Le Bal des victimes/Chapitre 10

X

Brulé prit une futaille à bras-le-corps et la déplaça.

Cette futaille qui était vide, cachait un trou noir.

Ce trou était un boyau souterrain qui passait sous la cour de la ferme, et allait aboutir à quelques centaines de pas plus loin, à une marnière abandonnée depuis longues années et encombrée de broussailles.

C’était par ce chemin assez étrange que les trois hommes noircis s’étaient introduits dans la cave du père Brulé, et que le Bouquin revenait.

C’était lui, en effet, qui avait fait entendre le cri de chouette ; et peu après, il fit son apparition dans la cave.

— D’où viens-tu ? demanda Brulé, qui regarda son fils cadet avec tendresse.

— Je suis allé faire le guet.

— Où ça ?

— Mais, dam !… à l’entour de la ferme.

— Eh bien ! qu’as-tu vu ?

— J’ai vu M. Henri qui sortait par la brèche du potager.

— Ah !

— Et qui prenait l’allée des Dines.

— Cela devait être.

— Tiens ! fît naïvement le Bouquin, ça ne vous étonne pas davantage ?

— Non.

— Et ça ne dérange pas vos plans, papa ?

— Au contraire, gringalet.

Tout en parlant, le père Brulé avait ôté sa blouse et quitté ses sabots.

— Vous êtes un fameux homme, tout d’même, papa Tison ! murmura le Bouquin.

— Te tairas-tu, vipère ! dit le fermier.
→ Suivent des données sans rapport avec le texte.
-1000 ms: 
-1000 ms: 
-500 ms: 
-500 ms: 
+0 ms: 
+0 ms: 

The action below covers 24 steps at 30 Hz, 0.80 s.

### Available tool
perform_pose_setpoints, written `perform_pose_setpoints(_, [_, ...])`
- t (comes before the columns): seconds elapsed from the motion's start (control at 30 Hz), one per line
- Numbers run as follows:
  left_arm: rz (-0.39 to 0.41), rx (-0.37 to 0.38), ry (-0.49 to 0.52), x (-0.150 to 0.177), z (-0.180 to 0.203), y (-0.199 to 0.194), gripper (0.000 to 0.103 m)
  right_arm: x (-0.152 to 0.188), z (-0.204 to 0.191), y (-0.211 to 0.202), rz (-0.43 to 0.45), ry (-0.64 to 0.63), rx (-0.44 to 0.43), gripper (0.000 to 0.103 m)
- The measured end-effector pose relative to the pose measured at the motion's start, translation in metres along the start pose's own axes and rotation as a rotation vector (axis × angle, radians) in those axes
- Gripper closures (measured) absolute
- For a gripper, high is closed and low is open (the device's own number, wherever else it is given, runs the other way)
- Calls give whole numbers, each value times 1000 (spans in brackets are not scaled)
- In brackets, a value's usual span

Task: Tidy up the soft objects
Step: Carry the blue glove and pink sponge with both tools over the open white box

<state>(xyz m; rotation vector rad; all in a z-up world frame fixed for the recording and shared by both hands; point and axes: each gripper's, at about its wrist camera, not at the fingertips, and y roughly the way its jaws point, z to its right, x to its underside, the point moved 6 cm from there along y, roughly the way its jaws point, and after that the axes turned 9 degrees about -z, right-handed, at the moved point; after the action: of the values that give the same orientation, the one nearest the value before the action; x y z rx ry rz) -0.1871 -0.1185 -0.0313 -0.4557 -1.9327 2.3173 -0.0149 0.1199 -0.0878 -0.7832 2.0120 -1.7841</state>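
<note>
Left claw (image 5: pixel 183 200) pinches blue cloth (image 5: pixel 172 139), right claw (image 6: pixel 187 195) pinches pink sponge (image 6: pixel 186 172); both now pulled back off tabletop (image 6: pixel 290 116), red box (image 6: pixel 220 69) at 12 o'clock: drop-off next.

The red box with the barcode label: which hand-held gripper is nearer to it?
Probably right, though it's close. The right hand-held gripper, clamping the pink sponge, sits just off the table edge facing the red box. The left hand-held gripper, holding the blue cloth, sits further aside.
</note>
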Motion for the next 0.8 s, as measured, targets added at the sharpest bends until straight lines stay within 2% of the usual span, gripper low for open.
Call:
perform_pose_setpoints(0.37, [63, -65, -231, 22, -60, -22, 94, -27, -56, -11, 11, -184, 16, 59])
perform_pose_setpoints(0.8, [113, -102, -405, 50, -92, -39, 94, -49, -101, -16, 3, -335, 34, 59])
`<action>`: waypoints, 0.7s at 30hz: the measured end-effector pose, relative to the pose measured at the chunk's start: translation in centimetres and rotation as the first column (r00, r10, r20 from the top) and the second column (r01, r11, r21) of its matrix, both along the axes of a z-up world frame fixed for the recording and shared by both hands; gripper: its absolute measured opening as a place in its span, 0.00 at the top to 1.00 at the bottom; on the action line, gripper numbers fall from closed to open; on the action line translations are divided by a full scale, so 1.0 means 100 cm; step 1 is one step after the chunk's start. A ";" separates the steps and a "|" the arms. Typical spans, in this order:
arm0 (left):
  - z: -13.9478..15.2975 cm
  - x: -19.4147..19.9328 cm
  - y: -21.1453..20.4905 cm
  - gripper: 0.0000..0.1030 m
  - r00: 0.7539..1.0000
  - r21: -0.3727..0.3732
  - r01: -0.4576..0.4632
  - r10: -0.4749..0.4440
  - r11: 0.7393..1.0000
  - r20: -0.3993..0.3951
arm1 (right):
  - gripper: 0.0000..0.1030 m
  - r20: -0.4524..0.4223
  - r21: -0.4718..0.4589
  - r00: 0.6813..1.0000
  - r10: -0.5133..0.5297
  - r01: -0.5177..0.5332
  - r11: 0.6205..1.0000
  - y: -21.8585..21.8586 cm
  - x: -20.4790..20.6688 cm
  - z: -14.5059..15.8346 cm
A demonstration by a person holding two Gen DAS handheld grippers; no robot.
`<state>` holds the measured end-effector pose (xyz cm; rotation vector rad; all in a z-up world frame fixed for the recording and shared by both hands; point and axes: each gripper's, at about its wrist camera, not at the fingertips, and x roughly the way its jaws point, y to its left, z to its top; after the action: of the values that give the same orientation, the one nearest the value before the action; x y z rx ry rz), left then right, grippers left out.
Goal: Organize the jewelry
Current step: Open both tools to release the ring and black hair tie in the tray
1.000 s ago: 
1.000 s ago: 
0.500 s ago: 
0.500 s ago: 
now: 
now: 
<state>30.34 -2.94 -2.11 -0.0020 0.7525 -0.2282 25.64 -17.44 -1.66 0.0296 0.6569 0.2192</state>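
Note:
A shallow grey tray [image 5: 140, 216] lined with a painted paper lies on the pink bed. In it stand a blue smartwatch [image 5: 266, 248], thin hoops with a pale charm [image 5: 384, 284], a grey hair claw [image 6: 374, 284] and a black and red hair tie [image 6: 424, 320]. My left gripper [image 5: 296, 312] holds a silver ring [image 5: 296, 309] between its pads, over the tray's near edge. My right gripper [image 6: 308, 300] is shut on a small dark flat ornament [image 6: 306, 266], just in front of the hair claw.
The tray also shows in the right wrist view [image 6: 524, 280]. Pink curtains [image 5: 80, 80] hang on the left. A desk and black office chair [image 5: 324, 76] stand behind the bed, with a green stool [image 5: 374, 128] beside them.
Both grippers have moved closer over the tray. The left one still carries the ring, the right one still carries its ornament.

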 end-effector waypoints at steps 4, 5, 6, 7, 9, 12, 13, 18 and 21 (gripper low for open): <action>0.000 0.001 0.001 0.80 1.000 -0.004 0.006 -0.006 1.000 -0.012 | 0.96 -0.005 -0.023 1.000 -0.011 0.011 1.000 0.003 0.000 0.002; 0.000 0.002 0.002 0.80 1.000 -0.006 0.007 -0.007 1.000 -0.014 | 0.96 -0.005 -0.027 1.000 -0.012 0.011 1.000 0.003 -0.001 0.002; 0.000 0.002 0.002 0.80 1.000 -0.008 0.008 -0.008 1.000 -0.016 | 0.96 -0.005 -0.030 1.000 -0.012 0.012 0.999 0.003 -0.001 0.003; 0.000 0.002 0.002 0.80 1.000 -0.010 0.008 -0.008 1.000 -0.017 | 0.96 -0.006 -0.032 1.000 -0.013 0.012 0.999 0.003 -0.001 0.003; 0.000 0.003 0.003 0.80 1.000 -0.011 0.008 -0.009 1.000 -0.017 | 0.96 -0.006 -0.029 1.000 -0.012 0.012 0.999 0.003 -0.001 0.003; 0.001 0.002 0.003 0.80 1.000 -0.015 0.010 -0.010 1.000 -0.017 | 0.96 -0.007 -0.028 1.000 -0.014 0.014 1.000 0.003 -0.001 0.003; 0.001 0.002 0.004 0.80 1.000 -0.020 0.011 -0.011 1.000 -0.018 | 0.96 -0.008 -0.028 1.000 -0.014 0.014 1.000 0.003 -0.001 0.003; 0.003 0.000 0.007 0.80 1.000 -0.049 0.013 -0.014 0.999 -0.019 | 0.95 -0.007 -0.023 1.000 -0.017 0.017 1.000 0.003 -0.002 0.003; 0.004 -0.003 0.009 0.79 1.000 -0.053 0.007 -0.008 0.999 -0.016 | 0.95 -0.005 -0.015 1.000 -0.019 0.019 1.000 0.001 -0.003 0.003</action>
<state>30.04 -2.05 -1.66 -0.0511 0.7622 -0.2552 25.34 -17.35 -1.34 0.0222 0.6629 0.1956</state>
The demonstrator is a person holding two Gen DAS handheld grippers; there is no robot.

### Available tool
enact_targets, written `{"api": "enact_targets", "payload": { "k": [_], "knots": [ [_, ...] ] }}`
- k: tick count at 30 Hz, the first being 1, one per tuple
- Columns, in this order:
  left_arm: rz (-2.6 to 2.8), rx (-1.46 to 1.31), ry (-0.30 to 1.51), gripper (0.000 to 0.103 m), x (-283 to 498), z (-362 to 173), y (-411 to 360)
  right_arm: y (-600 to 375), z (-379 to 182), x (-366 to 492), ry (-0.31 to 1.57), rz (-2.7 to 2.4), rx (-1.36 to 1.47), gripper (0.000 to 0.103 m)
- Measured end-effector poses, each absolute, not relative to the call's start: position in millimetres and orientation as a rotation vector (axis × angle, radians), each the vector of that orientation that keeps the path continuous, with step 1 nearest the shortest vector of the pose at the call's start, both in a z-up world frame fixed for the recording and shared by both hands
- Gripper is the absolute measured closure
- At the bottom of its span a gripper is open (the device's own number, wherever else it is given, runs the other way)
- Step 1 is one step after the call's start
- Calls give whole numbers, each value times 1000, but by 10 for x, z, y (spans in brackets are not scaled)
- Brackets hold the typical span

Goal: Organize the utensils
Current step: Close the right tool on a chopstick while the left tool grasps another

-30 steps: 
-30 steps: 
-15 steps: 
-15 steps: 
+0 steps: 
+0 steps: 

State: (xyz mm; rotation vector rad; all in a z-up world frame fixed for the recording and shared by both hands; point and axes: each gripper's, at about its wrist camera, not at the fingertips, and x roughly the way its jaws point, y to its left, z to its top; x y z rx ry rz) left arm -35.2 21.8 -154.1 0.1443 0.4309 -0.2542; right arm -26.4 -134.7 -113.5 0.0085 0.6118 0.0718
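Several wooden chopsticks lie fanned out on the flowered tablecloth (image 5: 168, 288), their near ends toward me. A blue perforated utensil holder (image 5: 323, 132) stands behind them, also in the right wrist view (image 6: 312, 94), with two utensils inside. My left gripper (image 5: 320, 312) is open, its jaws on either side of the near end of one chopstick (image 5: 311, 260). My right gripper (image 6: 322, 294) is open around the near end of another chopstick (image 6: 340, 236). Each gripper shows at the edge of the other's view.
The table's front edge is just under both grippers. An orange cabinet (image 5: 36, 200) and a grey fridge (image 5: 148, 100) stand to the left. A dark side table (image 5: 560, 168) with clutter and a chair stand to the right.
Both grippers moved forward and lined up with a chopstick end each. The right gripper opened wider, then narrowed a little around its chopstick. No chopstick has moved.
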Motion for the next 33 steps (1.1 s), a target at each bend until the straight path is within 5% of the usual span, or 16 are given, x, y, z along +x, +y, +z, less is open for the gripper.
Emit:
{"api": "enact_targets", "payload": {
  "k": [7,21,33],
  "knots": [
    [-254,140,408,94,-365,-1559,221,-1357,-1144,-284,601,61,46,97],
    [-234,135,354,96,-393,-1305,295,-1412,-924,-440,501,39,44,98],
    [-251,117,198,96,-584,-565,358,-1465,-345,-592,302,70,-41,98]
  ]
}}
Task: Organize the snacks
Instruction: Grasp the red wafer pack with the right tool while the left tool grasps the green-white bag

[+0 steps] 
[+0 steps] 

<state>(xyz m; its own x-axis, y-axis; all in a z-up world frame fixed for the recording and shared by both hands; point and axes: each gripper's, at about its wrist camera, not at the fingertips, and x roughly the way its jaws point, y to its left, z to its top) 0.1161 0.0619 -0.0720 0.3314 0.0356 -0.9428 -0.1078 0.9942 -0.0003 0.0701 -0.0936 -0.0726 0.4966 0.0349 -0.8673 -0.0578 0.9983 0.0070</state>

Si tu prononces jamais ce nom, quand je serai comme je suis là… je t’étrangle !…

— Pardon, excusez, dit l’enfant ; je vas attendre que vous vous soyez noirci comme les camarades.

— Alors, tu attendras longtemps.

— Tiens, fit le Bouquin étonné, vous n’allez peut-être pas travailler à visage découvert, papa, car on travaille cette nuit, n’est-ce pas ?

— Oui.

— Alors…

— Tu verras, dit le fermier… Venez, mes enfants.

Et il prit la lanterne et sortit le premier du caveau.

— Tâchez de ne pas faire de bruit les enfants, dit-il, vous savez le chemin.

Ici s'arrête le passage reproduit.